Target prices are the anticipated prices that investors project a given stock or security will trade at within a specified time period. The target price can relate to both buying and selling stock other types of securities. Analysts may assess the target price of a given investment in the short term or the long term.
Calculating the target price is slightly different, depending on what the investor wishes to do in relation to the stock. For example when the investor is looking at short or long hedges as they relate to the stock, this would involve adding the current futures price to the expected basis. When attempting to project a target price as it relates to puts, the investor would subtract the premium from the futures price and add back the expected basis. When a call is the intended strategy, this would involve adding the futures price, the premium, and the expected basis to arrive at the target price.
Generally, the time frame for calculating the target price is anywhere from six months to one year. However, it is possible to use the basic formulas to make projections as far in advance as two years. Most analysts recommend not projecting a target price more than eighteen months, especially if there are some indications that the market will not remain flat for more than one calendar year.

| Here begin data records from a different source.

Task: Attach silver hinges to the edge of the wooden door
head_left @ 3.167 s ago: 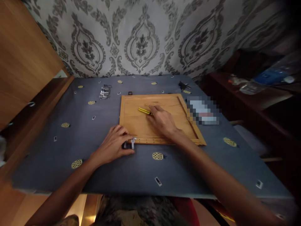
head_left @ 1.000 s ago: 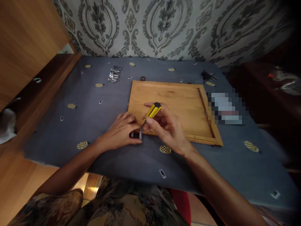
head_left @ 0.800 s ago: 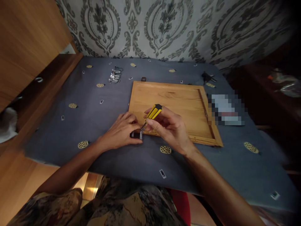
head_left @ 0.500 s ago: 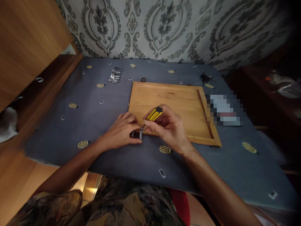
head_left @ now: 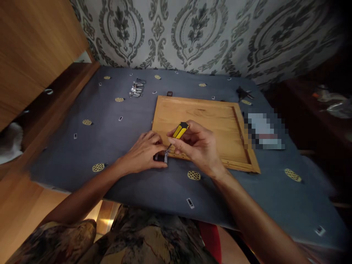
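A framed wooden panel point(head_left: 220, 119), like a cabinet door, lies flat before me. At its near left corner, a metal hinge point(head_left: 166, 157) sits against the frame edge. My left hand point(head_left: 143, 152) is closed around it, thumb below and fingers above, partly hiding it. A screwdriver point(head_left: 180, 130) with a yellow and black handle is pinched in my right hand point(head_left: 203, 148). Its handle tilts up to the right, and the thin shaft points down to the hinge. Whether the tip sits in a screw is too small to tell.
Several metal hinges point(head_left: 136, 88) are bunched at the back left of the blue patterned cloth point(head_left: 104, 110). A small dark piece point(head_left: 169, 94) lies behind the panel. A black tool point(head_left: 243, 93) and a pixelated flat item point(head_left: 265, 131) lie to the right.
The screwdriver handle has shifted and turned slightly in my right hand. My left hand keeps its hold on the hinge. The whole view has moved a little.
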The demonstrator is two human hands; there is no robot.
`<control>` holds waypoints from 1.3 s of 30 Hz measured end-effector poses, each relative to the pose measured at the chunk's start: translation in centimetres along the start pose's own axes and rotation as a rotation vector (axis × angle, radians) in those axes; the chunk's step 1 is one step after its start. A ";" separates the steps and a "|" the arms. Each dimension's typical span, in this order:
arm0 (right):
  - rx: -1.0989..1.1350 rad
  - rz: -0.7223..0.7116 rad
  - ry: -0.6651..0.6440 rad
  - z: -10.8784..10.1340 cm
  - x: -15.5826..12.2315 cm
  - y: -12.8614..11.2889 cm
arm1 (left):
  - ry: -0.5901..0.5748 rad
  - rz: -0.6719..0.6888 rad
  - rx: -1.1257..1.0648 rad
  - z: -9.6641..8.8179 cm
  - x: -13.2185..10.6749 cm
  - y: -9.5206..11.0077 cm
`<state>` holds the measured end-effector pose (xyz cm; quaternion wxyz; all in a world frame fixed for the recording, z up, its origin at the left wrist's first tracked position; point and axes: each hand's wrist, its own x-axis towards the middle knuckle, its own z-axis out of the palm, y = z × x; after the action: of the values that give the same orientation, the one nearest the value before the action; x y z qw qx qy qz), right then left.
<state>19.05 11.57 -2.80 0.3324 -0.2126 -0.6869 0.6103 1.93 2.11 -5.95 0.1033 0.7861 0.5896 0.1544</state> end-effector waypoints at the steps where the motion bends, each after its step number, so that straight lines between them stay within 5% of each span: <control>1: 0.001 -0.013 -0.011 -0.1 0.0 -0.1 | 0.000 0.000 0.001 0.0 0.0 0.0; 7: -0.014 -0.058 -0.115 -0.7 -0.1 -0.4 | -0.017 0.002 -0.014 -0.1 0.0 0.0; 22: -0.018 -0.054 -0.146 -1.1 0.1 -0.9 | -0.014 -0.002 -0.017 -0.3 0.0 0.0; 34: -0.092 -0.097 -0.083 -0.6 -0.1 -0.9 | -0.009 0.014 0.002 -0.1 0.0 -0.1; 39: -0.042 -0.210 0.141 -0.8 -0.7 -1.2 | -0.022 0.001 -0.023 -0.2 0.1 0.0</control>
<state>20.24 11.40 -1.70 0.4373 -0.1887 -0.6931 0.5411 1.87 2.17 -5.75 0.1188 0.7869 0.5861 0.1525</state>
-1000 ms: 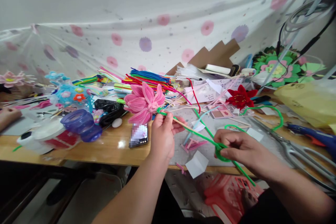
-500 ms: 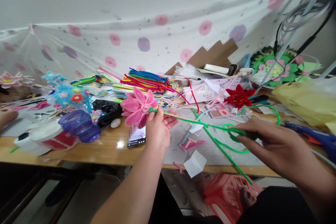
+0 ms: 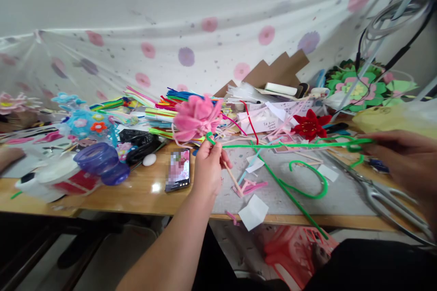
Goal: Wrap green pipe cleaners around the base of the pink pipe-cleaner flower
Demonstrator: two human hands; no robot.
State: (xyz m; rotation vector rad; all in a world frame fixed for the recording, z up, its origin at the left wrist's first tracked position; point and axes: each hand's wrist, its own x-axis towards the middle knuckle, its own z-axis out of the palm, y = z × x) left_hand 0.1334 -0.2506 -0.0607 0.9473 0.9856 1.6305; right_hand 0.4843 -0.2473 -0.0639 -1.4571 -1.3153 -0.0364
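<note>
My left hand (image 3: 209,170) is closed round the thin wooden stick (image 3: 231,175) of a pink fuzzy flower (image 3: 198,118), just below its petals. A green pipe cleaner (image 3: 287,145) loops at the flower's base and runs taut to the right. My right hand (image 3: 398,148) pinches its far end, where some of the green is bunched. Beneath it on the grey mat lie other green pipe cleaners (image 3: 309,196), one curled and one straight. Large scissors (image 3: 378,195) rest below my right hand.
A phone (image 3: 179,170) lies left of my left hand, near a purple vase (image 3: 102,163). Behind are bundles of coloured pipe cleaners (image 3: 160,116) and a red flower (image 3: 311,125). Another person's hand (image 3: 10,159) shows at the left edge. A pink basket (image 3: 290,254) stands below the table.
My right hand has moved right and slightly up, drawing the green pipe cleaner straight. The flower has turned upward and its stick now points down toward the mat. The scissors have come into view.
</note>
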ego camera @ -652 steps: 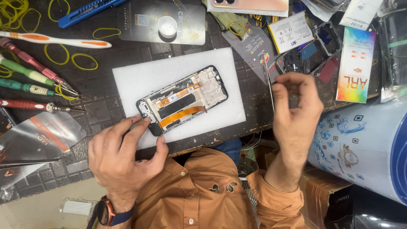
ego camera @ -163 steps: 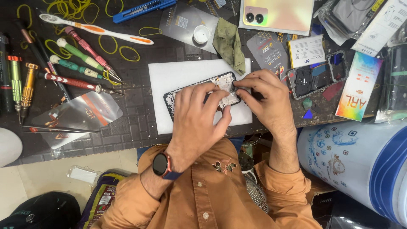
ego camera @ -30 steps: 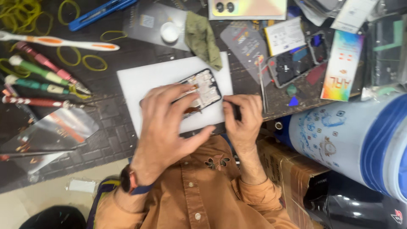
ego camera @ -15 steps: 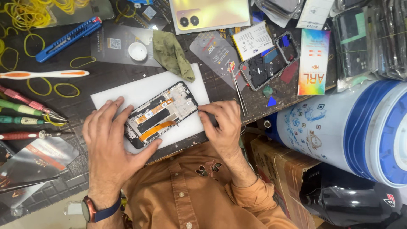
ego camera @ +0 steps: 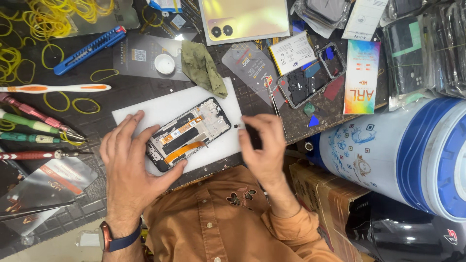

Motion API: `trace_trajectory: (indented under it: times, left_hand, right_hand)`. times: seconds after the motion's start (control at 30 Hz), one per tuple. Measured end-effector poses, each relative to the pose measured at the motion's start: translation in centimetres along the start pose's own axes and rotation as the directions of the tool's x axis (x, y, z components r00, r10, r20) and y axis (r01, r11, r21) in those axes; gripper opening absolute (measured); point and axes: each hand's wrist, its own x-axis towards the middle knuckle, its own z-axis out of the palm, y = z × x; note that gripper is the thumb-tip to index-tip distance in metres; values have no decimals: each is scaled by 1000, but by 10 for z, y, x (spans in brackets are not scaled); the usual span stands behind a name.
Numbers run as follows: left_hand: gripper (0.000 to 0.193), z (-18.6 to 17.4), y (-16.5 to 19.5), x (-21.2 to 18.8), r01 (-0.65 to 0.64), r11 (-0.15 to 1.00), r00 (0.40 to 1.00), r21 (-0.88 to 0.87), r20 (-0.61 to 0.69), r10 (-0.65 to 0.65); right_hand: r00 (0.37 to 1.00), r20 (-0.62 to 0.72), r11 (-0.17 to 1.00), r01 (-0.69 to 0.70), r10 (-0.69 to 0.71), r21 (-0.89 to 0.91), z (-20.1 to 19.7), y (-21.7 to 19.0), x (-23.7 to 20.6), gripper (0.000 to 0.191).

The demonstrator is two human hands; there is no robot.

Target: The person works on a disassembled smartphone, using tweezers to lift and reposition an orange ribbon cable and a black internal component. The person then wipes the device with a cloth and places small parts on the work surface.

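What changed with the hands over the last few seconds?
The right hand lifted off the opened black phone and drew aside to its right, fingers pinching a small dark part. The left hand still steadies the phone on the white mat.

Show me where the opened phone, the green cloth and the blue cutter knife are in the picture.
opened phone (ego camera: 188, 134), head view, on the orange strip across its inner middle.
green cloth (ego camera: 203, 67), head view, on the middle of its crumpled fabric.
blue cutter knife (ego camera: 90, 50), head view, on the middle of its handle.
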Motion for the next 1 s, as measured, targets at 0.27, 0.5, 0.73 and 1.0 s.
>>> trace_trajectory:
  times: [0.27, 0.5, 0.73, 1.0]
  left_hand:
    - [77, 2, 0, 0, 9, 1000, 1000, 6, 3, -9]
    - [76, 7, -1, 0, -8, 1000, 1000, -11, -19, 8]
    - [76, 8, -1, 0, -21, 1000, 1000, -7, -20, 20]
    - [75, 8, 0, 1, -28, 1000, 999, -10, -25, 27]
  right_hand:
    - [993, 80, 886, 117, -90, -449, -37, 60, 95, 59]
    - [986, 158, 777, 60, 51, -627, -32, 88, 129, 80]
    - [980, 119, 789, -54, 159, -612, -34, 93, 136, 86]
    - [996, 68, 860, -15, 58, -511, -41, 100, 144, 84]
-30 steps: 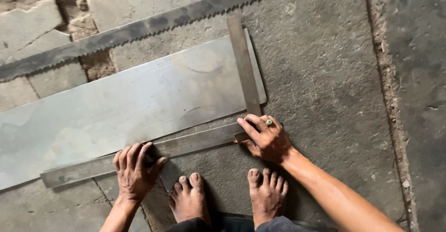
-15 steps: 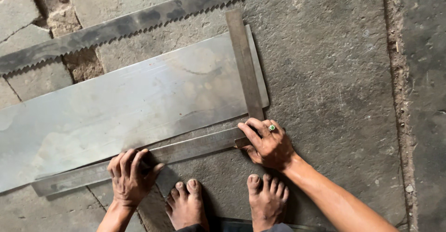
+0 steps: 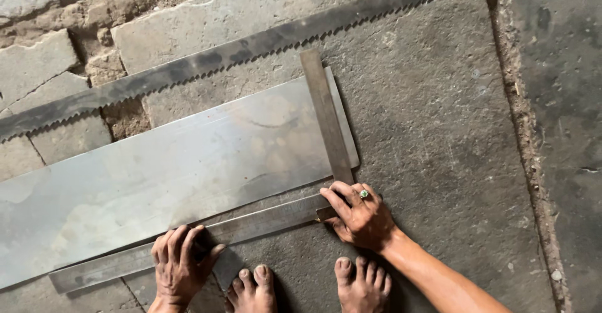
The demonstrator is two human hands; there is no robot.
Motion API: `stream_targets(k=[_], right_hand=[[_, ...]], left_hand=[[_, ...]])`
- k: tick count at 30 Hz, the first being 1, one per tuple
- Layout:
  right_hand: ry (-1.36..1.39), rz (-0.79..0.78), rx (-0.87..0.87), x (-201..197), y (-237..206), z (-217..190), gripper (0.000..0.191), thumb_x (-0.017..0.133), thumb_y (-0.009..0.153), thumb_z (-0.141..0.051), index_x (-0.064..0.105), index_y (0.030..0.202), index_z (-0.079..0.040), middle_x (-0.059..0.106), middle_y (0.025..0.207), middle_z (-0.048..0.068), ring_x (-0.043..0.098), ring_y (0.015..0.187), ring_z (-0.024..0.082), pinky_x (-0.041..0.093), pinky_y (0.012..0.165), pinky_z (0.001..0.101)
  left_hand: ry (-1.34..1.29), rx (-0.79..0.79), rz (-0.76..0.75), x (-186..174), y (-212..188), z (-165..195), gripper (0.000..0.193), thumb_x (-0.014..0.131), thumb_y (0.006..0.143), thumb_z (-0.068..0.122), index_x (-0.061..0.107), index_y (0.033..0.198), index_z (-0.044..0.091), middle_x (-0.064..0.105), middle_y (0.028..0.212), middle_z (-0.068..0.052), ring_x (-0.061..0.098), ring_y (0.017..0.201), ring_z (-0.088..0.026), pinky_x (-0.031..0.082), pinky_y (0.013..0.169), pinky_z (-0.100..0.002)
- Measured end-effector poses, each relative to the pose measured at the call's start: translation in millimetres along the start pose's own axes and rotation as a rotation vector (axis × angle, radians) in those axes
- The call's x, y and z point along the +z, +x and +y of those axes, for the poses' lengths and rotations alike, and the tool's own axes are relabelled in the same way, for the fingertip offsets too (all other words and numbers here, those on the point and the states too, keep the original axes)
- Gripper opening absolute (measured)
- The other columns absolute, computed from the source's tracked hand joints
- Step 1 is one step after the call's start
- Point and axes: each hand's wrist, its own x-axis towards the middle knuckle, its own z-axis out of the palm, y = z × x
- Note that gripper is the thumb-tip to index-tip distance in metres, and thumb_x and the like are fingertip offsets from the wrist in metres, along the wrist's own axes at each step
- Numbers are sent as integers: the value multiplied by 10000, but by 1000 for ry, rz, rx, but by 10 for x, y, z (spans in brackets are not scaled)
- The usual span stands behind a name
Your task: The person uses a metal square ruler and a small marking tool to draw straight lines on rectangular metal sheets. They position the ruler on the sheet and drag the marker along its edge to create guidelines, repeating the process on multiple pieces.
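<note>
Left hand (image 3: 183,264): pressed flat, fingers spread, on the near-left stretch of the square's long arm; it grasps nothing, only pins the arm down.
Right hand (image 3: 359,216): fingers laid over the corner of the square, where its two arms meet; not clenched, resting on top with a green-stoned ring (image 3: 363,194) showing.
Steel square (image 3: 276,216): large L-shaped tool lying flat; one arm runs along the near edge of the sheet, the other crosses the sheet's right end toward the far side.
Metal sheet (image 3: 169,175): long dull grey strip flat on the floor, slanting from near left to far right.
Saw blade (image 3: 207,59): long toothed band beyond the sheet, apart from it.
Bare feet (image 3: 307,285): just near of the square.
Stone floor (image 3: 451,119): grey slabs, cracked at far left.
</note>
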Motion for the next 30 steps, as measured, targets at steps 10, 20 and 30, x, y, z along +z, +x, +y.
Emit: stream_targets(k=[10,20,30], right_hand=[[6,28,-6,-32,53,-34,610,781,826,-347,599,1319,-37,601,1213,139,608,944,335,501,880,457],[138,320,233,-281,-53,1,567,540,1024,-203,389,1511,46,515,1415,258,590,1159,375,515,984,449],[365,132,671,-610,522,278,394,555,1043,-175,510,1422,-78,743,756,133,779,688,278,597,618,395]], left_hand=[[25,38,-21,-65,98,41,639,759,807,476,590,1271,71,589,1295,-161,537,1236,-350,365,1091,-498],[-137,258,-14,-261,841,507,737,761,786,488,562,1377,94,521,1356,-178,436,1277,-366,339,1036,-537],[-43,77,-664,-51,2565,2096,1252,939,633,478,261,1554,-30,35,1694,-149,115,1545,-402,219,1176,-640]])
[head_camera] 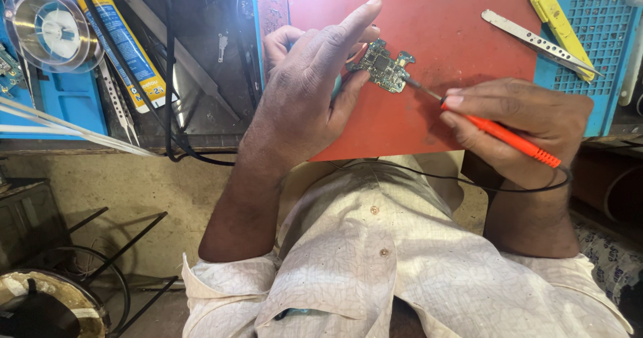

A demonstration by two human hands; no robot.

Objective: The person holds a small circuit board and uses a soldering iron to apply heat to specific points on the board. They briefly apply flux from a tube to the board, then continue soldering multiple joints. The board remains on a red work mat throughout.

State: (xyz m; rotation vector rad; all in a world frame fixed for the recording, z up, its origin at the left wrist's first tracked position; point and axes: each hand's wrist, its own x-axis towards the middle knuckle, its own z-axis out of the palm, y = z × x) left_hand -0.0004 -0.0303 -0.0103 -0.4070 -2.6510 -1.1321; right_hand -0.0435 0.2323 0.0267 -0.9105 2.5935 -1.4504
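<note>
A small green circuit board (384, 66) lies on a red work mat (462, 37). My left hand (309, 83) steadies the board's left edge with thumb and fingers, the index finger stretched out above it. My right hand (516, 125) grips an orange-handled soldering iron (502, 134) like a pen. Its thin metal tip touches the board's right edge. A black cord runs from the iron's back end across my shirt.
Metal tweezers (536, 42) and a yellow tool (559, 22) lie at the mat's far right on a blue perforated tray (606, 17). A solder spool (50, 27), a blue-and-yellow tube (127, 43) and black cables sit at the left. A wire stand is below on the floor.
</note>
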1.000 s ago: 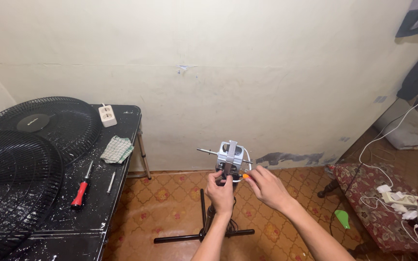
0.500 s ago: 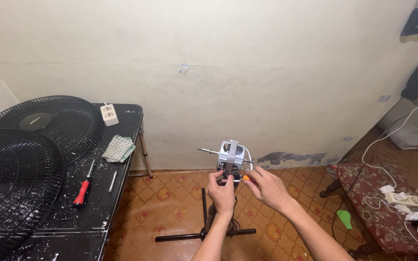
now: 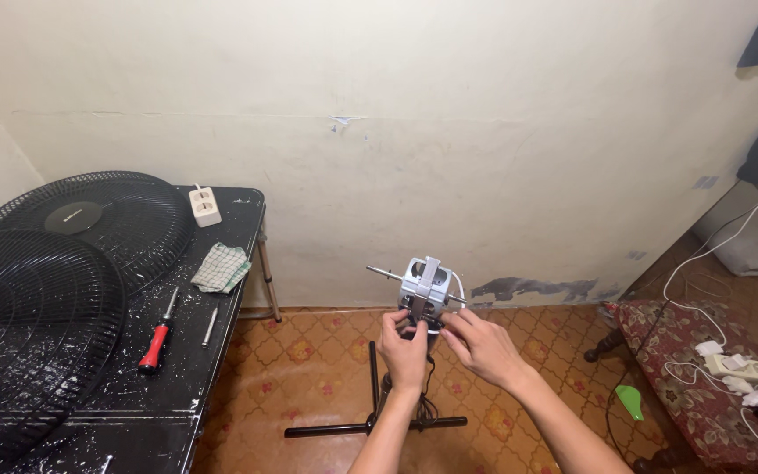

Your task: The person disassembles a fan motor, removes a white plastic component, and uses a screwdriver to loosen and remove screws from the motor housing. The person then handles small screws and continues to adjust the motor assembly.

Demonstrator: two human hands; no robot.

Potential market volatility, as well as the historical volatility of the stock in question, will play a huge role in how helpful projecting the target price actually is to the investor. Many calculations will make an assumption of a relatively stable market for the period under consideration. The investment proper will also be anticipated to perform in a manner that is in keeping with past performance. Of course, this is not always the case with either a market or an individual investment, and the analyst may prepare more than one target price matrix for the period cited. This can allow the investor to get an idea of the projected target price when different combinations of market activity are assumed.